Öğretmenlik mesleğinin statüsü ve öğretmenlik meslek kanunu
Şahin Aybek
“Öğretmenlik Meslek Kanunu, öğretmenlerin statüsünü ve saygınlığını koruma ve geliştirme amacından yoksundur. Kanunun hazırlık süreci, ilgili paydaşların katılımıyla şeffaf bir şekilde yürütülmemiş olup, öğretmenlik mesleğinin sorunlarına çözüm üretmekte yetersiz kalmaktadır.

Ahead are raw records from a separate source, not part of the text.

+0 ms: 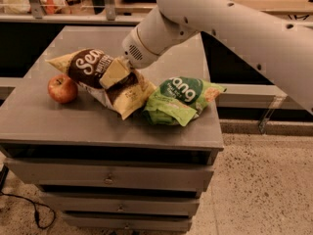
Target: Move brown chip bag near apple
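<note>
The brown chip bag (90, 68) lies crumpled on the left half of the grey cabinet top (58, 116), dark brown end to the left and tan-yellow end to the right. The red apple (62, 88) sits just left of it, nearly touching its lower edge. My gripper (116, 75) comes down from the upper right on the white arm (205, 18) and is shut on the middle of the brown bag, hiding part of it.
A green chip bag with white letters (178, 101) lies right of the brown bag, touching its tan end. The cabinet's front edge and drawers (107, 180) are below. A dark shelf and a counter run along the back.
</note>
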You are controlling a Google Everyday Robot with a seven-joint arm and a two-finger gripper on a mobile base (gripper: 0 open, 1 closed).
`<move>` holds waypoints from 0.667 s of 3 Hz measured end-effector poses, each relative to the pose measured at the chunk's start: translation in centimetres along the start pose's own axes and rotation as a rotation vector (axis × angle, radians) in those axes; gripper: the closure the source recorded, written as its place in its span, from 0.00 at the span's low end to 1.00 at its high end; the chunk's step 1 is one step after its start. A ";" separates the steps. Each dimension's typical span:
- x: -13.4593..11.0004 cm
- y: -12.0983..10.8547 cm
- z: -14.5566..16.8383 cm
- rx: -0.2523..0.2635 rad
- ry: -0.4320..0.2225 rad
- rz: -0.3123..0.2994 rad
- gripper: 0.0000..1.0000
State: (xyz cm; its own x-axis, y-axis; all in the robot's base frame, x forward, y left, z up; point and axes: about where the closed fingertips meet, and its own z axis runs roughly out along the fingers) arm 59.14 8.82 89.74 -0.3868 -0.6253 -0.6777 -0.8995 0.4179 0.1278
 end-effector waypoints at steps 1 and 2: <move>-0.7 0.2 -0.7 0.020 -0.024 -0.007 0.00; -2.1 -0.7 -2.1 0.064 -0.067 -0.013 0.00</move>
State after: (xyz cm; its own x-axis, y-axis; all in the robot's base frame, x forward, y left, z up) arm 60.21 8.46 92.55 -0.3593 -0.5865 -0.7259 -0.8884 0.4532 0.0735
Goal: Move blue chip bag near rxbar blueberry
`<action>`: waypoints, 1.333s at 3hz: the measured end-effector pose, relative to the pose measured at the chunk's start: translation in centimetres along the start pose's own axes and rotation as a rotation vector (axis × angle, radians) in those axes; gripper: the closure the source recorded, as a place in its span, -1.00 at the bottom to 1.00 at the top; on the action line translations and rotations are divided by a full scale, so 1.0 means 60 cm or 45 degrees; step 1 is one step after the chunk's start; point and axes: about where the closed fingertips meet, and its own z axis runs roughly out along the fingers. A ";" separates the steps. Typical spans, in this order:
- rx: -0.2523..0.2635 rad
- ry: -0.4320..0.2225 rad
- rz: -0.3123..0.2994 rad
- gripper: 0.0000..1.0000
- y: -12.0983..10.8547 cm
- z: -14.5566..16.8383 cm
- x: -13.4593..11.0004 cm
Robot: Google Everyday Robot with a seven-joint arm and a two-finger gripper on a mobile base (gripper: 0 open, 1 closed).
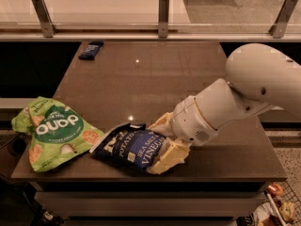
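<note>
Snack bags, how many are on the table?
2. The green snack bag lies at the front left edge. The blue chip bag lies front centre, its right end clamped in the tool. None seem hidden.

Dim, warm light.
Glare specks on the table (pixel 188 79); the gripper (pixel 164 141), clamping the blue chip bag (pixel 133 148) at front, looks yellowed.

The blue chip bag (pixel 128 147), navy and glossy with white lettering, is lying crumpled near the tabletop's (pixel 188 79) front edge, its right end sitting pinched in the gripper's (pixel 155 147) jaws. The rxbar blueberry (pixel 91 51), small and dark, is lying flat at the far left corner, well apart.
</note>
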 end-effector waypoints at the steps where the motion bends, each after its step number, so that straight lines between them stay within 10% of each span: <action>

Bu durum, öğretmenlerin hak ettikleri değeri görmemesine ve eğitimdeki kalitenin olumsuz etkilenmesine yol açmaktadır.”
Milli Eğitim Bakanlığı Emekli Daire Başkanı/Kamu Yönetimi Uzmanı Ali Çakıroğlu ile öğretmenlik mesleğinin statüsü ve öğretmenlik meslek kanununu konuştuk.
Sayın hocam sizinle öğretmenlik mesleğinin statüsünü ve öğretmenlik meslek kanununu konuşmak istiyorum…
Şahin hocam iki bölümden oluşan bir değerlendirme yapabiliriz. Birinci bölümde 18.10.2024 tarihli ve 32696 sayılı Resmi Gazetede yayımlanan 7528 sayılı Kanunun yöntemini; ikinci bölümde de sözü edilen Kanunun içerik ve niteliği üzerinde durabiliriz.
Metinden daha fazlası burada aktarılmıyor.